Today’s final contributor is quite a catch. He won’t mind my telling you that he’s been ‘on the run’ since his escape from the pages of A Humble Companion a few weeks ago and it was touch and go whether he’d agree to appear but I’m delighted to say we persuaded him.  Ladies and gentlemen, Mr Dick Morphew.


 



Parties? Nothing but trouble, and I’ll quote you why. Expense. Havoc. And liberties being took. Myself, I’ve always worked for sober households. Mr Welche didn’t hold with parties. He’d seen enough of His Royal Nibs’s carryings on. And Mr Jack don’t have the time, on account of he’s busy catering jellies and bonbons for people with more money than sense. But I could tell you a tale or two. I’ve got my sources. You care to learn about parties, apply to me.


A person lets it be known he’s At Home, that there’s claret wine brought up from the cellar and vittles laid on the table, before he knows it the world and his wife’s pushing and shoving through his doors. He don’t know who half of them is but he dussen’t ask for fear of giving offence. In they come, ruckling up his carpets and wearing out his chairs. Glasses get broke. Good table linens get stained. And that’s only the commencement of it.

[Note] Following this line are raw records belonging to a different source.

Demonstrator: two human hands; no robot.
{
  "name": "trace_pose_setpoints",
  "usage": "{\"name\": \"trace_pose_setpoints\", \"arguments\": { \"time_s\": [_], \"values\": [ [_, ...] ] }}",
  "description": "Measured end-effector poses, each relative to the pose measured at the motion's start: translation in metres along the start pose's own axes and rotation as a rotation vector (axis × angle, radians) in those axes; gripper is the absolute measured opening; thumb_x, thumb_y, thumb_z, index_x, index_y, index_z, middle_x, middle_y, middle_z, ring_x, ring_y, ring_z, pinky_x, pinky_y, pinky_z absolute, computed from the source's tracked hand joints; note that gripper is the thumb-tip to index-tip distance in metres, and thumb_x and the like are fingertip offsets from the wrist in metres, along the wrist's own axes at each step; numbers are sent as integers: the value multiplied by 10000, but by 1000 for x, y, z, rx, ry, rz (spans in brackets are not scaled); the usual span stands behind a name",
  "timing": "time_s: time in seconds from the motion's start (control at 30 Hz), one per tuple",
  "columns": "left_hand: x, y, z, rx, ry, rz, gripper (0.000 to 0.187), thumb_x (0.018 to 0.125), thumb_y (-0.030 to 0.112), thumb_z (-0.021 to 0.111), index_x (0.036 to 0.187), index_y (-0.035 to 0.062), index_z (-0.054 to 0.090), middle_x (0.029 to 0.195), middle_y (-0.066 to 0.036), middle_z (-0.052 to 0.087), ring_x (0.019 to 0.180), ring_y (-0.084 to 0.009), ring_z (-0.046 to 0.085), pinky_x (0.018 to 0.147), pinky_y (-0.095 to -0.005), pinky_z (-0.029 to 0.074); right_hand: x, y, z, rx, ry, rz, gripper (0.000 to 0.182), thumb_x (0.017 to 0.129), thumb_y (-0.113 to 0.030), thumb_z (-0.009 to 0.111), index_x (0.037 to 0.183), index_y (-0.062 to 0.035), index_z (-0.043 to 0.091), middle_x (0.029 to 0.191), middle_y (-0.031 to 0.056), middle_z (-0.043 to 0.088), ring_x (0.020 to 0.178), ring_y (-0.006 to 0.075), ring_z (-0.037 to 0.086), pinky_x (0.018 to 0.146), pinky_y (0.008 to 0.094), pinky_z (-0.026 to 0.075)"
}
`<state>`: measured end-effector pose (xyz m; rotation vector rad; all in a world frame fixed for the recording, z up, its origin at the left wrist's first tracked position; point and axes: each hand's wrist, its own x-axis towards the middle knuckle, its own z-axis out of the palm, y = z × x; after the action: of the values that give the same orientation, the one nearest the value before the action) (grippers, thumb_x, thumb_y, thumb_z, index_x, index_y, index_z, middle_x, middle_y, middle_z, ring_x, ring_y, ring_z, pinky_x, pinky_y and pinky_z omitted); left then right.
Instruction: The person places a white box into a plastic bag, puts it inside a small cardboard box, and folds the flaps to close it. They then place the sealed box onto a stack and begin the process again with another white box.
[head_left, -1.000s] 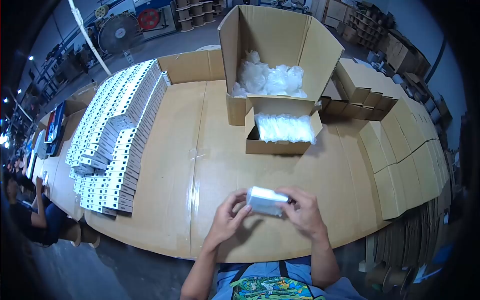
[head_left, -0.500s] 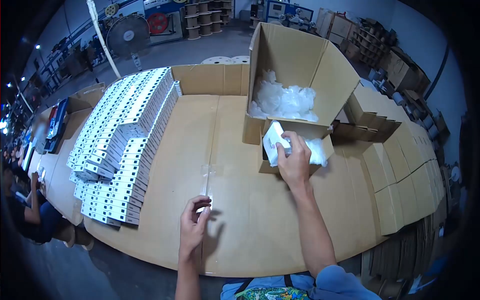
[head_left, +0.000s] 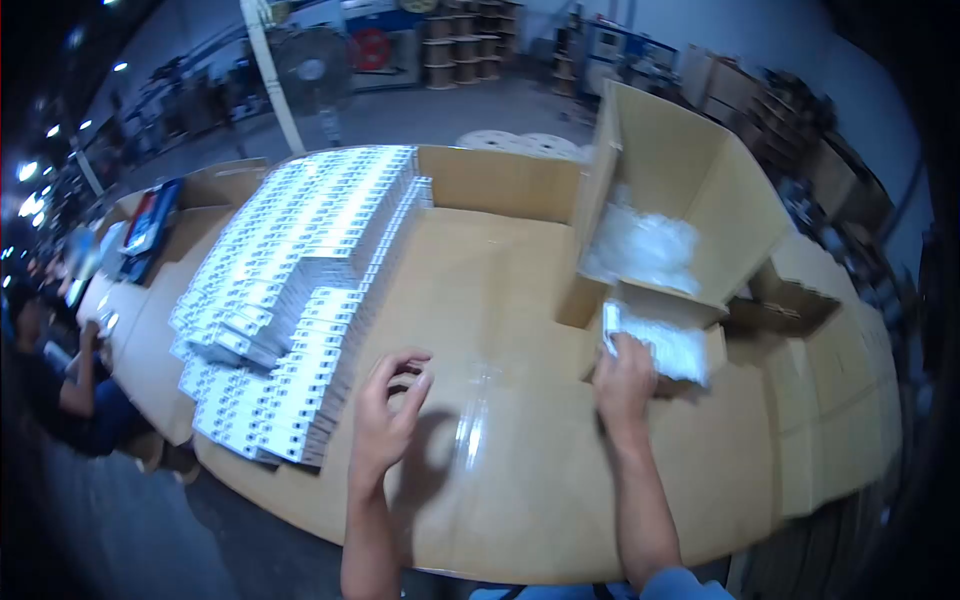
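My right hand (head_left: 626,385) is at the near left side of a small open carton (head_left: 668,297), its fingers closed around the lower part of a white box (head_left: 611,322). The box stands on edge inside that carton, and its lower end is hidden by my fingers. Beside it, clear plastic wrap (head_left: 672,350) fills the carton. My left hand (head_left: 388,412) hovers above the cardboard-covered table (head_left: 500,300), holding nothing, with curved fingers and thumb apart. Left of it are stacked rows of small white boxes (head_left: 300,260).
A tall open carton (head_left: 690,150) holding crumpled plastic bags (head_left: 645,245) stands behind the small one. More brown cartons (head_left: 850,370) line the right side. A seated person (head_left: 65,370) is at the far left, and a pole (head_left: 270,80) rises behind the table.
My right hand has lowered the white box from above the small carton into its left side. My left hand stays raised and open. The whole view has shifted and blurred.
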<state>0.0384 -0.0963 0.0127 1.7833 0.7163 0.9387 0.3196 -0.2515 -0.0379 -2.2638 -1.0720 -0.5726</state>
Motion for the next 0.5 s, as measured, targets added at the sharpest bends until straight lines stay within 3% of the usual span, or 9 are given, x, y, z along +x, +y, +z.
{"name": "trace_pose_setpoints", "arguments": {
  "time_s": [0.07, 0.17, 0.2, 0.33, 0.37, 0.5],
  "values": [
    [31, 4, -24, 318, 103, 123, 235, 958, 64, 634, 1183, -2, 638, 1117, -137, 657, 1024, -264, 643, 882, -366, 516, -11, -5, 8, -90, -63, 99, 202, 881, -130, 671, 1067, -52, 668, 1048, 110, 688, 1071, 335, 566, 922, 513, 397],
    [74, -8, -57, 734, 312, 218, 262, 929, 94, 653, 1178, 15, 630, 1160, -181, 636, 1101, -367, 603, 927, -421, 492, -30, 3, 17, -130, -147, 44, 233, 921, -88, 571, 1142, -43, 628, 1185, 137, 661, 1323, 396, 442, 1049, 548, 301],
    [87, -17, -70, 795, 342, 235, 297, 903, 71, 670, 1190, 19, 614, 1193, -180, 629, 1165, -372, 572, 973, -439, 474, -32, -3, 17, -124, -144, 30, 283, 902, -94, 583, 1178, -40, 613, 1214, 136, 645, 1359, 403, 412, 1078, 584, 273],
    [133, -54, -99, 943, 340, 400, 395, 810, -26, 660, 1199, 8, 602, 1141, -162, 635, 1107, -356, 588, 965, -445, 486, -31, -4, 12, -176, -247, 77, 447, 842, -119, 620, 1278, -36, 561, 1286, 140, 602, 1459, 417, 316, 1151, 704, 147],
    [140, -63, -101, 993, 277, 346, 388, 802, -38, 657, 1181, 20, 602, 1142, -144, 643, 1119, -341, 590, 951, -438, 490, -31, -4, 13, -178, -249, 66, 465, 835, -125, 625, 1286, -34, 554, 1295, 142, 595, 1468, 418, 304, 1152, 721, 126],
    [143, -72, -99, 1045, 378, 375, 357, 777, -18, 654, 1123, 69, 660, 1065, -139, 660, 1038, -330, 626, 880, -441, 515, -31, -2, 16, -195, -283, 33, 514, 821, -147, 645, 1311, -26, 544, 1382, 152, 559, 1495, 421, 274, 1151, 759, 90]
  ]
}}
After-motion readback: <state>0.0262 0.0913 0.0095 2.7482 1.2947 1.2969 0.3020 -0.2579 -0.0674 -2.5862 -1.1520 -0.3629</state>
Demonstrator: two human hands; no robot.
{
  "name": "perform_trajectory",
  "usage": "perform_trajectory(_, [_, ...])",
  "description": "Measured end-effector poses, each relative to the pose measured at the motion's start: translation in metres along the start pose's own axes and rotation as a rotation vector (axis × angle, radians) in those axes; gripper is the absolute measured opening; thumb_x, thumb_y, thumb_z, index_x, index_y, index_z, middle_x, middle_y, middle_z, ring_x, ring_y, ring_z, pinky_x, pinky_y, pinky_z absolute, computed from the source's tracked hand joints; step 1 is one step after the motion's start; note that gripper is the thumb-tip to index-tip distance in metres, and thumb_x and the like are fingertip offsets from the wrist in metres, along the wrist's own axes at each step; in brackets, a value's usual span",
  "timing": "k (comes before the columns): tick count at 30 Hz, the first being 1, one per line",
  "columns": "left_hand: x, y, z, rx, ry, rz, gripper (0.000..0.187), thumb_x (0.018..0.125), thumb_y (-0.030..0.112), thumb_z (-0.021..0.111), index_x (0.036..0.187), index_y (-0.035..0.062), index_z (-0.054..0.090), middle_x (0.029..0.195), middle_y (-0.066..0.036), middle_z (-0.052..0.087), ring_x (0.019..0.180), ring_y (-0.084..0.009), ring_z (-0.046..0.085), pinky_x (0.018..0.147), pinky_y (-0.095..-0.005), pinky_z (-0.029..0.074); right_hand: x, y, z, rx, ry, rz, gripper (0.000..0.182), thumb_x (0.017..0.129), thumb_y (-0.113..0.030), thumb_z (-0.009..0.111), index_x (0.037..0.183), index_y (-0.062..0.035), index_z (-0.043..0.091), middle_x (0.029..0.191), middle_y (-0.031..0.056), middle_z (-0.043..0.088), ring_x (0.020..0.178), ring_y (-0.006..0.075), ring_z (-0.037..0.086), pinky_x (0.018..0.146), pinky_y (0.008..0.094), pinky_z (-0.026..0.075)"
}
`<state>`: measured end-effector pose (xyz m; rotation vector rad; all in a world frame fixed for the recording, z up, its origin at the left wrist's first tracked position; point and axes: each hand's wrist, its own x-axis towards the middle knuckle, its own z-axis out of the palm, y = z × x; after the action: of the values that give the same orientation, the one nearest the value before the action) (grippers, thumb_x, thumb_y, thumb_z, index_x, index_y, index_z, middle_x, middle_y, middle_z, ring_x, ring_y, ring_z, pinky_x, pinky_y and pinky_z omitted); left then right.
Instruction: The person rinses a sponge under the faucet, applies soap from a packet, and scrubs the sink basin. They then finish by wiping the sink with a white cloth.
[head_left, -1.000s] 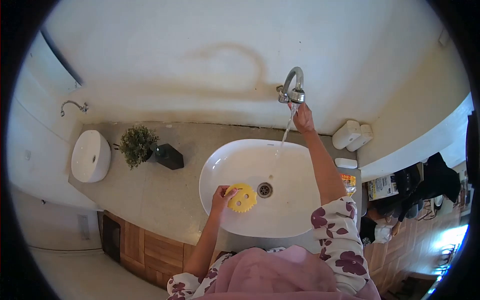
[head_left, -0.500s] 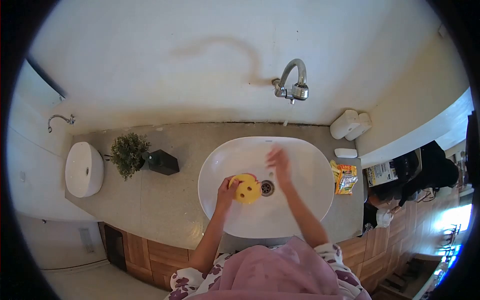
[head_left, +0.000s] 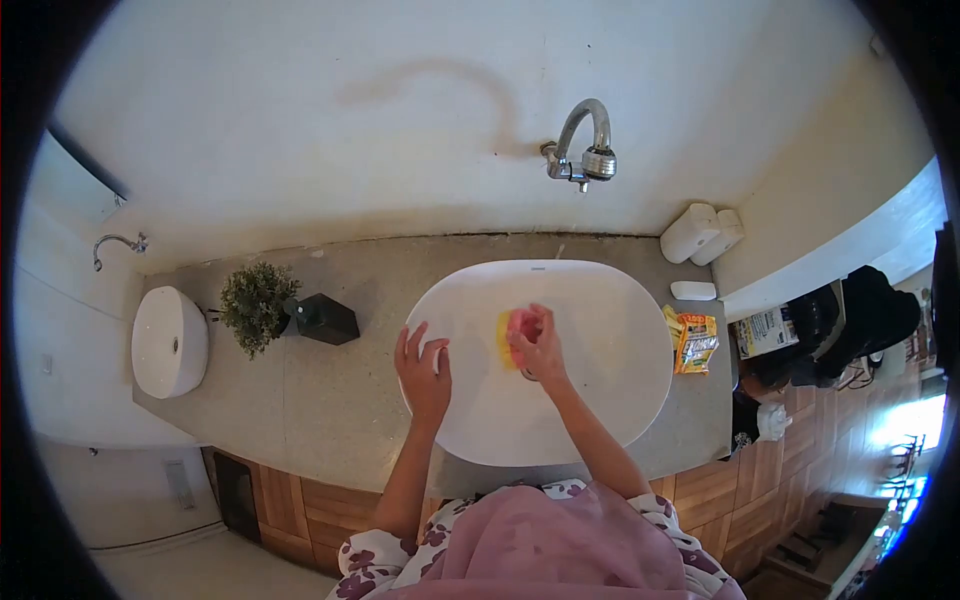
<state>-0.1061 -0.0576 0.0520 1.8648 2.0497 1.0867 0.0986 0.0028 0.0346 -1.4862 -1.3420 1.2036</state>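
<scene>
My right hand (head_left: pixel 543 350) grips a round yellow-and-pink sponge (head_left: pixel 507 342) over the middle of the white basin (head_left: pixel 610 400). The sponge is turned edge-on, its pink side towards the palm. Beneath the hand, the drain is mostly hidden. My left hand (head_left: pixel 425 380) is empty, fingers spread, over the basin's left rim.
A curved metal faucet (head_left: pixel 590 150) juts from the wall behind the basin. To the left stand a dark bottle (head_left: pixel 328 318) and a potted plant (head_left: pixel 257 310). On the right lie a yellow packet (head_left: pixel 696 343) and a white block (head_left: pixel 693 290), with white containers (head_left: pixel 690 235) behind.
The sponge has passed from my left hand to my right and turned from face-up to edge-on. My left hand has moved left, its fingers now apart.
</scene>
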Motion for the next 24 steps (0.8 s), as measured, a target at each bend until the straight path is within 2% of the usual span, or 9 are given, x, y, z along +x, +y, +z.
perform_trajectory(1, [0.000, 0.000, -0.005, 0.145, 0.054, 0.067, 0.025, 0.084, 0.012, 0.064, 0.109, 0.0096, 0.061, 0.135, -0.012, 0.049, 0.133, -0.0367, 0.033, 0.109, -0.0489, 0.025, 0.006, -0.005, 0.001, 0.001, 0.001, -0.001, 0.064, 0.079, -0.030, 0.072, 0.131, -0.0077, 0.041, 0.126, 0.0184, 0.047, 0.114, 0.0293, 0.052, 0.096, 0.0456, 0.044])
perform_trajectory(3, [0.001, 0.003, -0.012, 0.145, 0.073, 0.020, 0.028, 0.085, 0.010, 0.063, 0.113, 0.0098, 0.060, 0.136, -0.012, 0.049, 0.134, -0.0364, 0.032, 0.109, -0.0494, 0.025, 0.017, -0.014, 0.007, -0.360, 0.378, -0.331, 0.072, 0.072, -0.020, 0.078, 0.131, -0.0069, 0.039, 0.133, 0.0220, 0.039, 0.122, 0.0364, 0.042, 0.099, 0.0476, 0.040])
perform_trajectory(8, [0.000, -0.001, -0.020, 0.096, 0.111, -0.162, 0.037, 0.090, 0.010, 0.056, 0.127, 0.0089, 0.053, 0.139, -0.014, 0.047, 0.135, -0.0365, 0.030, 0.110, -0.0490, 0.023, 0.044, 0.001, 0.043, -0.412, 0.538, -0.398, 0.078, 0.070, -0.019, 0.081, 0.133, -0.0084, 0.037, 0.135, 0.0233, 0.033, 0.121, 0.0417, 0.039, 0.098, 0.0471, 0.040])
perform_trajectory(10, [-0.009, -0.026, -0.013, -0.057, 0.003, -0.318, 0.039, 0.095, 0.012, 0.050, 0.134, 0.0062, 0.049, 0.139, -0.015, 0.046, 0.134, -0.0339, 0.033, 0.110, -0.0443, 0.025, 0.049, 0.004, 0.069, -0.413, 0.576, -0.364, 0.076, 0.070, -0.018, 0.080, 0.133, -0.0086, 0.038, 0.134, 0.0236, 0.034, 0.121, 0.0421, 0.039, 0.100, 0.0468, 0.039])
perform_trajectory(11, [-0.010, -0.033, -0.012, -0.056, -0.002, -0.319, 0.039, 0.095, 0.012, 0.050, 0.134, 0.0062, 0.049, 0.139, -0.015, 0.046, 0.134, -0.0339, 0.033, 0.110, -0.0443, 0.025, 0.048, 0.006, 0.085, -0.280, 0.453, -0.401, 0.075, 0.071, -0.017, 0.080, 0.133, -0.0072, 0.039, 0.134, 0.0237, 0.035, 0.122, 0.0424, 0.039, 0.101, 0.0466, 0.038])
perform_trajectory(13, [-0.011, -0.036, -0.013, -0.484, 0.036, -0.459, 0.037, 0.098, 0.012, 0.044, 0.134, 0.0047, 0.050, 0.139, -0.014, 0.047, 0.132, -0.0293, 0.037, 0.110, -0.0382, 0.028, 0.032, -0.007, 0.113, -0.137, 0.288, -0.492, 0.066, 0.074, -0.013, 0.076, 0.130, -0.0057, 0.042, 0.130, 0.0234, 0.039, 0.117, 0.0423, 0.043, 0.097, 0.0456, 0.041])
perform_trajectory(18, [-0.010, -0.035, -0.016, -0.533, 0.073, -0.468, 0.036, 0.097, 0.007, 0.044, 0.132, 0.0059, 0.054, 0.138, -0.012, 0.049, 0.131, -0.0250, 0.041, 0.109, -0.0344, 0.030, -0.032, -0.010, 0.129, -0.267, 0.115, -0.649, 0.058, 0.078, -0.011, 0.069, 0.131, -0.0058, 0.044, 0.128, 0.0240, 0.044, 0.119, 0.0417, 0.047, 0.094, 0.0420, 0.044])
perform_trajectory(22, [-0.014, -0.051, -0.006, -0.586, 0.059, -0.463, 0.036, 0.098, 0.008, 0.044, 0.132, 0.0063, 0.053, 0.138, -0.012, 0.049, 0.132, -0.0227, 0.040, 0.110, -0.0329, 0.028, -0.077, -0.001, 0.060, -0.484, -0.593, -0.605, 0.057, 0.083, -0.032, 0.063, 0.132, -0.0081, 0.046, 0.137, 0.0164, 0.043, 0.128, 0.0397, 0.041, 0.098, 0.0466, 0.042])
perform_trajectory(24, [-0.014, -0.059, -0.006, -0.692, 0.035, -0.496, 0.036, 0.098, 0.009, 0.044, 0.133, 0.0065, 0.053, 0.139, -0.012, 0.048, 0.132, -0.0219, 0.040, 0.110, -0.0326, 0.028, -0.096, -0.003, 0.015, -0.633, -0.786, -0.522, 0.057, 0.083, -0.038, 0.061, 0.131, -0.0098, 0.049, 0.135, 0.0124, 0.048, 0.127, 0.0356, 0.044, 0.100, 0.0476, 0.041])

When men get puddled with drink, they’re as like as not to ruin your billiard table or take a pot shot at one of your hangcestors. Then there’s duels. Also dalliances. A good many of them’s brought on by parties. The worst of it though is The Royalties, for you see you can’t disinvite them and some of them’s holy terrors for a free feed.  So everybody’s on pins wondering if the Royalties’ll come, then if they do come everybody’s on pins till they go. And they’re light-fingered too. Any of your bits and bobs they take a fancy to, into the old Royal pocket that goes.


No, ask me, you’re better off noising it abroad that your cook’s got the Itch and your wine smells like week old cat’s pee. You can keep your parties.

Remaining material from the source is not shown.